Présentation
L’article propose d’utiliser Immich, une solution auto‑hébergée, comme alternative à Google Photos afin de diminuer les coûts liés au stockage d’images. Aucun chiffre de prix n’est fourni par la source, ce qui empêche une comparaison chiffrée directe. Le texte indique toutefois que le modèle « self‑hosted » repose sur du matériel ou du cloud privé, éliminant les frais d’abonnement mensuel de Google.
Architecture technique
Immich s’appuie sur une pile Docker : un serveur API (Node.js), un serveur de traitement d’images (Go), une base de données PostgreSQL (version 13 ou supérieure) et un stockage d’objets compatible S3 (MinIO ou services cloud). Cette séparation en micro‑services facilite le scaling horizontal, chaque composant pouvant être répliqué indépendamment. Le backend expose une API REST qui consomme les métadonnées EXIF, génère des vignettes et crée des albums dynamiques.

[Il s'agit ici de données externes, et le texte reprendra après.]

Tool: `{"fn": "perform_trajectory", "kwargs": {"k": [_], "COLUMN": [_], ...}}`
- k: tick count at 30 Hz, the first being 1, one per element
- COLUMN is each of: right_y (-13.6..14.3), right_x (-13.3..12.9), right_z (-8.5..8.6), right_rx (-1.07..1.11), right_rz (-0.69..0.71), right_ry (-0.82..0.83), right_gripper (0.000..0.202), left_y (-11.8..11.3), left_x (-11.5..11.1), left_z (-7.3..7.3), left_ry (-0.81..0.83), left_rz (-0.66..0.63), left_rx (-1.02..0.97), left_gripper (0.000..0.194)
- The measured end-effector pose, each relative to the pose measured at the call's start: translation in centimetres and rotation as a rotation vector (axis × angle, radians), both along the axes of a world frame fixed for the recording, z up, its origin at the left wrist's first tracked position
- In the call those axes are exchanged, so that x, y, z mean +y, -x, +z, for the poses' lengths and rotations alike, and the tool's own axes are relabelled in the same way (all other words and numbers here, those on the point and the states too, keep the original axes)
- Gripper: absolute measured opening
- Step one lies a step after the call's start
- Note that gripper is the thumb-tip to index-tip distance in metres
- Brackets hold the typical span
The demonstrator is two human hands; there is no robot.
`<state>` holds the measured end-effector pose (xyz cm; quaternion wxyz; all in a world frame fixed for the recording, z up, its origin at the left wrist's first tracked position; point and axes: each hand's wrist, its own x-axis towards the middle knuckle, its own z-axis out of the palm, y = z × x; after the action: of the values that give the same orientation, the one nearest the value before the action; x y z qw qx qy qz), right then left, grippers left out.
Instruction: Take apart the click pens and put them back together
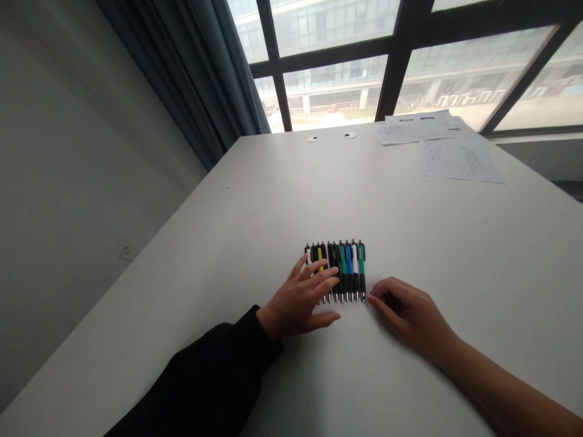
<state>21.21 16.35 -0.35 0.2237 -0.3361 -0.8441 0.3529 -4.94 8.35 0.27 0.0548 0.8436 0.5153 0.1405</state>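
Several click pens lie side by side in a tight row on the white table, clips at the far end and silver tips toward me. From the right come a green pen (361, 258), a white pen (355, 261), a blue pen (349, 261) and another green pen (343, 258). My left hand (303, 297) is spread over the left part of the row, its fingers partly hiding a yellow pen (320, 255) and dark ones beside it. Just right of the row, my right hand (410, 309) rests curled, thumb and index fingertips together near the end pen's tip, nothing visible in them.
Printed papers (460, 161) lie at the far right of the white table (273, 206). Two round cable holes (313, 139) sit near its back edge. Behind stand a window and a blue curtain (204, 73); a wall with a socket (128, 252) is at left.
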Motion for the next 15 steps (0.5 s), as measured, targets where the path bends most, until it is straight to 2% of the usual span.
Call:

Le front‑end, développé en React, interagit avec l’API via des appels HTTP sécurisés (HTTPS, JWT).
version: "3.8"
services:
immich-server:
image: immichapp/immich-server:latest
environment:
- DB_HOST=immich-db
- DB_USERNAME=immich
- DB_PASSWORD=secret
ports:
- "3001:3001"
immich-db:
image: postgres:13-alpine
environment:
- POSTGRES_USER=immich
- POSTGRES_PASSWORD=secret
volumes:
- db-data:/var/lib/postgresql/data
volumes:
db-data:
Le stockage d’objets, souvent MinIO, accepte le protocole S3, ce qui permet de remplacer un disque local par un bucket cloud (ex. : Wasabi, Backblaze B2). Cette flexibilité influence directement le coût d’exploitation, car le prix du stockage dépend du fournisseur choisi.
Analyse économique
Sans données chiffrées de la source, on ne peut pas établir le point d’équilibre exact. En pratique, le coût mensuel d’une instance virtuelle (2 vCPU, 4 GiB RAM) sur un fournisseur comme Hetzner tourne autour de 8 €, tandis que le stockage S3 à 0,023 €/Go ajoute 2 € pour 100 Go. Google Photos facture 1,99 €/mois pour 200 Go (plan « Google One »). Ainsi, dès que le volume dépasse 200 Go, Immich devient économiquement compétitif, à condition de disposer d’une infrastructure déjà en place.
Le modèle auto‑hébergé impose toutefois des coûts initiaux (serveur, alimentation, réseau) et des charges opérationnelles (mises à jour, sauvegardes). Ces frais sont absents du modèle SaaS de Google, où la maintenance est incluse dans l’abonnement.
Limitations et perspectives
Le principal risque réside dans la responsabilité de la sécurité : l’accès aux API doit être protégé par TLS et des politiques d’authentification robustes. De plus, la scalabilité dépend de la capacité du stockage S3 et de la puissance du serveur de traitement d’images ; un afflux massif de photos haute résolution peut saturer le CPU si le service n’est pas correctement dimensionné.
Enfin, l’absence de fonctionnalités avancées de Google Photos (recherche par IA, reconnaissance faciale intégrée) n’est pas compensée par Immich, qui propose uniquement des filtres basés sur les métadonnées EXIF. Les utilisateurs doivent donc accepter une perte de commodité en échange d’économies potentielles.